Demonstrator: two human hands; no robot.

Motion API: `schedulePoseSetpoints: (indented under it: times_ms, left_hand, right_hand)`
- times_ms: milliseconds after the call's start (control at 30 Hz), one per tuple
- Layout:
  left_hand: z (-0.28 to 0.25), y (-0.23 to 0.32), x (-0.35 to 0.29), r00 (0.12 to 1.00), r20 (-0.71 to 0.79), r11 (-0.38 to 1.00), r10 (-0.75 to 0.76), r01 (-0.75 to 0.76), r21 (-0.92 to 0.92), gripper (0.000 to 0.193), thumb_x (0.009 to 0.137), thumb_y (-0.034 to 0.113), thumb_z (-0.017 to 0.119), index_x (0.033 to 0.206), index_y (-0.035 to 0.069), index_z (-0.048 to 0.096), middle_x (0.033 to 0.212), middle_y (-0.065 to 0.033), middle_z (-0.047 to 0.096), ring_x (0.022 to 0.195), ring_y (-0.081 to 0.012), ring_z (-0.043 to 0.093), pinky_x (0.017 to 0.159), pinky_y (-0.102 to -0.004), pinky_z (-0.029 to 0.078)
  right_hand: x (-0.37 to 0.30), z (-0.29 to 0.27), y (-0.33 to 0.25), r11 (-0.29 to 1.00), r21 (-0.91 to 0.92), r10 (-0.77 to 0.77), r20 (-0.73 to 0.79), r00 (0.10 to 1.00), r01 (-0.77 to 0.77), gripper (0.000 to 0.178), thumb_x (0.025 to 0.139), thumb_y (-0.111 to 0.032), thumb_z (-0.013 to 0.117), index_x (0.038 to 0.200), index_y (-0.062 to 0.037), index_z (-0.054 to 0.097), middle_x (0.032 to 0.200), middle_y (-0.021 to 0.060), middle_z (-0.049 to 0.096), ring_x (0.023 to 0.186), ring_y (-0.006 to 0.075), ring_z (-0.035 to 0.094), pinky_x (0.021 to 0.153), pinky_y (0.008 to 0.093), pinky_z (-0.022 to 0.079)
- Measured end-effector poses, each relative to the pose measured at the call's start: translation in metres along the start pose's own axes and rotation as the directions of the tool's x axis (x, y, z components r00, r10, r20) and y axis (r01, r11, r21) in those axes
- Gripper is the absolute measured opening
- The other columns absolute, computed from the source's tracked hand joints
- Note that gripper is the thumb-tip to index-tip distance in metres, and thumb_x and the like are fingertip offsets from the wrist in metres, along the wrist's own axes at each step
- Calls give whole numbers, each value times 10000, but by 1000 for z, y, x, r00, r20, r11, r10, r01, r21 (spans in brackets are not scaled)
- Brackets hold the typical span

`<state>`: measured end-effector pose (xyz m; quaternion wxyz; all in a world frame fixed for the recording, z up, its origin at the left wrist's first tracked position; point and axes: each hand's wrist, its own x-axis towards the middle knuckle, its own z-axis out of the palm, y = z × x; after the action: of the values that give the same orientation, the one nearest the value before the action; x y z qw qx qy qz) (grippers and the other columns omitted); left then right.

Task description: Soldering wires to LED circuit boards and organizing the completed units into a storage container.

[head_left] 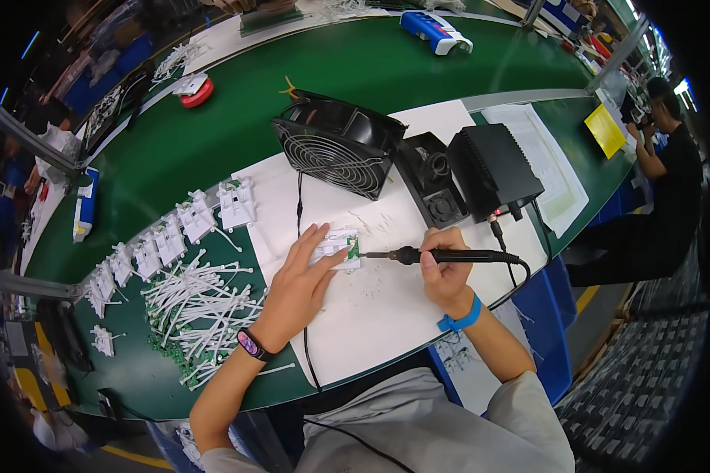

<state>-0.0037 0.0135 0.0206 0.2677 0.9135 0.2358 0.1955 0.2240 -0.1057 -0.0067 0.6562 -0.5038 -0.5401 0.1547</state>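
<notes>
My left hand point(296, 288) rests on the white sheet, thumb and fingers holding a small white plastic housing point(343, 235) against it. A green circuit board point(353, 247) sits at the housing's right side. My right hand point(447, 276) grips a soldering iron point(469, 256) like a pen. The iron's tip points left and reaches the board's edge; whether it touches cannot be made out. Left of my left hand lies a heap of white cable bundles point(205, 303) with small green boards at their ends.
A row of white housings point(168, 243) curves along the left. Ahead stand a black fan point(335, 146) and a black soldering station point(493, 169), whose cord runs to the iron. Papers point(548, 169) lie at right. A blue bin point(540, 331) is below the bench edge. Another person point(663, 173) works at far right.
</notes>
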Motion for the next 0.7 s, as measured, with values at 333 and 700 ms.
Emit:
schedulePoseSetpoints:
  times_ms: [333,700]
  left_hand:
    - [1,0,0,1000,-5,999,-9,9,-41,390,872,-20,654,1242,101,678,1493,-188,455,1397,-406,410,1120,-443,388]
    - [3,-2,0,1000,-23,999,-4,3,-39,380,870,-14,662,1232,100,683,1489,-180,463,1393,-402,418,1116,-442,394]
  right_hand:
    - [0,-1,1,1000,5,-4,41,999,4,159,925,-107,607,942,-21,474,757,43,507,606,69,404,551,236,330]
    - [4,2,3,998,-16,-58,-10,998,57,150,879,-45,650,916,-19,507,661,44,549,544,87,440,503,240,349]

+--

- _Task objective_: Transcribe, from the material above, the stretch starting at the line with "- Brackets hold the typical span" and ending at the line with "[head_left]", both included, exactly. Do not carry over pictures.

- _Solution below_:
- Brackets hold the typical span

`<state>`: measured end-effector pose (xyz m; quaternion wxyz; all in a world frame fixed for the recording, z up, its origin at the left wrist's first tracked position; point and axes: each hand's wrist, its own x-axis towards the middle knuckle, its own z-axis out of the palm, y = z × x; after the action: of the values that give the same orientation, the one nearest the value before the action; x y z qw qx qy qz) (grippers and the other columns omitted); left then right.

Task description: Soldering wires to LED circuit boards and organizing the completed units into a storage container.

[head_left] 

The output is finished and nothing more is needed.